料理が運ばれ、2人は食べ始めると集中するように口数が減っていく。
「煮詰めた砂糖で煮魚か。まあ、辛味や酸味とバランス良く出来てるけど、デザートじゃあるまいし…、この味付けに負けない身もすごいが」
「おや、口に合わなかった?」
「いや、どうなんだろう…?主菜を食べようと構えていたら面食らっただけか?うん、まあ、うまい」
「こっちの煮魚はどう?色んな旨味の出汁で味をつけたもので甘くない、塩気も利いてる」
「あっ、こっちの方が好きだ。旨味が次々と押し寄せてくる。旨味と塩気の効いたねっとりとした表面、身を噛むとほんのりと甘さとさっきとは違う旨味が出てくる。青菜やキノコも出汁を吸っていておいしい」
「それは良かった」
頼んでおいた料理が次々届けられていった。口数もさらに減り、隣の会話が聞こえてくる。

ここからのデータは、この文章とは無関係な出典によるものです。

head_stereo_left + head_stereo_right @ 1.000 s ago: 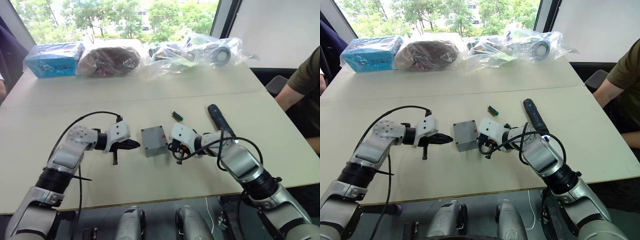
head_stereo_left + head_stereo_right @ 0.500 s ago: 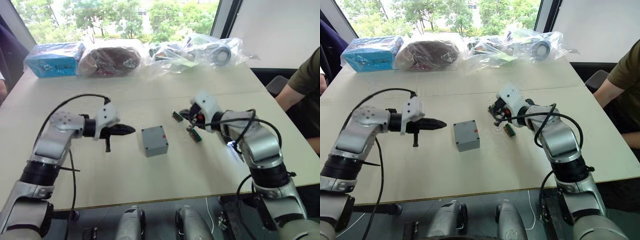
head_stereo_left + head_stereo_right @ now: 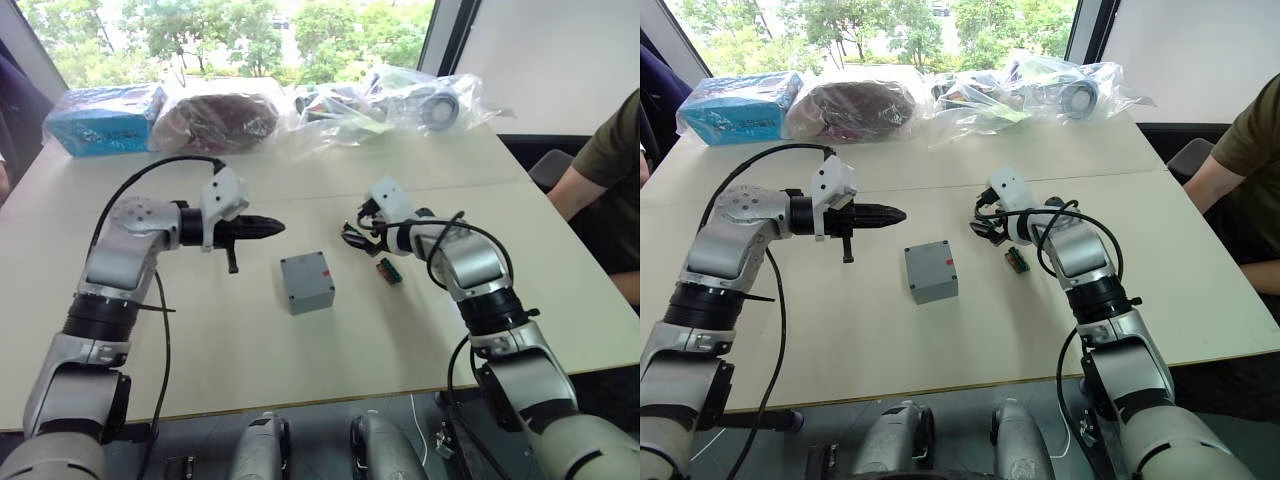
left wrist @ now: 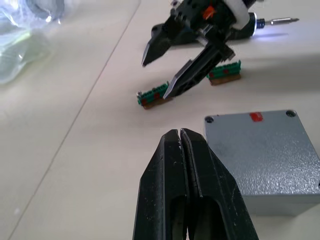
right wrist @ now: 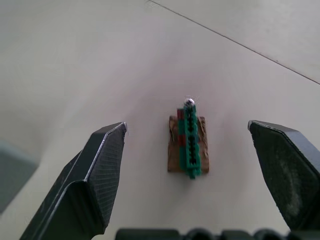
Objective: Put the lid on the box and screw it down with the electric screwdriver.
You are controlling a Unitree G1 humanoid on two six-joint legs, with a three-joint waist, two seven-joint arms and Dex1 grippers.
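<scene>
Grey metal, the box (image 3: 307,283) sits at the centre of the head views on the pale table (image 3: 200,340), its flat closed top up and a small red mark on the upper-right side; whether that top is the lid I cannot tell. In the left wrist view the electric screwdriver (image 4: 265,22) appears at the upper right: its thin bit points toward the right edge of the frame, with a bluish glow on the table beside it, and its long axis runs roughly level there.

Upper left of the box, the left gripper (image 3: 268,227) hangs above the table with its fingers pressed together and empty. The right gripper (image 3: 352,238), right of centre, has its fingers spread wide; the right wrist view shows a green-and-brown connector block (image 5: 188,143) lying between them, untouched. A second block (image 3: 388,271) lies lower right.

Since a second ago both arms have lifted away from the box, which has stayed in place.
</scene>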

「そうそう、最近、フォルトゥナさん見ないんだけど何か知らないか?占い魔女の」
「占い魔女?6番通りの角の?」
「そうそう」
「いや、俺も知らねえや」
「そうか」
「お前のようなファンが知らなくて俺が知ってるとでも?」
「いやあ、もしかしたらと思って。一体どこへ行ったのやら」
「占いで思い出したんだが、情報首都では未来予知が情報として売っているという。とてつもなく高いらしいが」
「それじゃ、フォルトゥナさんが出稼ぎに?それともまさか、商売敵として消されたんじゃ…」
「無い無い、考えすぎだ。出稼ぎもない。この前遠出する時は休業のお知らせを張ってたってお前言ってたろ。だったら今回も張るはず」
「あれ?じゃあやっぱり消されたんじゃ…」
「商売敵と言ったって距離が遠すぎて客取り合いにならないだろう。まあでも、何かあったのかもな。明日、職場で誰か知ってないか聞いてみよう」
「なあ、そこの旅行者さん?何か知らない?」
「よせ、関係ない人に絡むな」
椅子に座ったまま横を向いてレオンとナレルに尋ねる。
「特徴を教えて貰えないと何とも…」
「名前はフォルトゥナ、かわいい子だ」
「特徴を言えって」
「黒髪の長髪、赤褐色の大きなつり目、整った顔立ちで、20代くらい、体は華奢で細身、服は黒…だけど、それは仕事着だからそいつを着てるとも限らない。うーん、あとは…かわいいってくらいか?」
ウェイトレスが空いた皿を片づけていった。
「かわいいことは分かりました。キレイではなくかわいい?」
「キレイでもあるが、かわいいのは間違いない」
「そうだ、占い時には自分の意識が曖昧で、話し終えてから顔を真っ赤にすることがあるな。かわいい」
「うーん、記憶にあるような無いような」
「本当か?」
「駄目だ思い出せない。色々な人を見てきたもので」
「いやあ、連れが食事の邪魔をして申し訳ない」
「いえ、そんなことないですよ」
「随分と詳しいですね」
「もちろん、俺は彼女のファンだから。あの占いはすごい。確実に当たる。その時々に人は何かの役割を担っていて、それが占いの結果として出るという。ただ、本人は状況が変わってその役割の必要が無くなれば運命が変わるという」
「へえ…」
「まだまだ知っているぞ。もう一度言うが俺は運命の魔女フォルトゥナのファンだからな。いいか、魔女というだけあって魔術が使える。しかも彼女は固有の魔法が使えるんだ。固有の魔法を発現させるには、魔術師の深部に辿り着いた魔力が心に触れて変質することでできると言われている。なぜこんなことを言っているか想像がつくと思うが、そう!彼女の固有魔法こそ、その占いの力なのだ。どのような心を持っていてその力が発現したのか気になるところだな。この世界を明らかにする探求心か、上位世界への関心か、はたまた不安を取り除きたいという欲求や人助けの心か、あるいは覗きたいというスケベ心かも。それとも…」
「大体分かった。それでどうして失踪したのか思い当たることは?」
「自分を占うこともある。それで何かに気づいて失踪したのかもしれない。その場合は予兆が無いから分からない。少し前にスナビエに戻ってきたばかりで、当分はここで活動するって言っていた」
「なあ、この人から逃げたんじゃ…」
「奇遇だな、君もそう思う?俺もそう思い始めてきたところなんだ」
「何だと?俺は危ない人じゃない。俺はあの子がほっとけないんだ。あの子の虚無的な雰囲気と、でも顔を真っ赤にするような恥じらいが残っているという希望。いつか、他人の変えられない破滅の運命を見過ぎて完全に虚無感に支配されてしまわないかという怖さがある。恥ずかしさなど感じる余裕もないほどに。でもそうならないのは、心の中で線引きして人に関心が無いようにしているんじゃないかと、彼女と話してそう思ったんだ。これは俺のエゴかもしれないけれど、そんなの可哀想じゃないか。だからといって占いの力を無くそうという訳じゃない。それは彼女が積み上げた歴史そのもので、彼女の誇りだ。だからどうにか両立できるよう、強くなってほしいと思っている。会えないのは辛いけど旅を勧めたよ。無事帰ってきたけど、またどこかへ行ってしまった」
「そう…ですか」
トラブルに巻き込まれたのなら助け出したい。それはそうと、なぜこの人はこんなに気にかけているのだろう。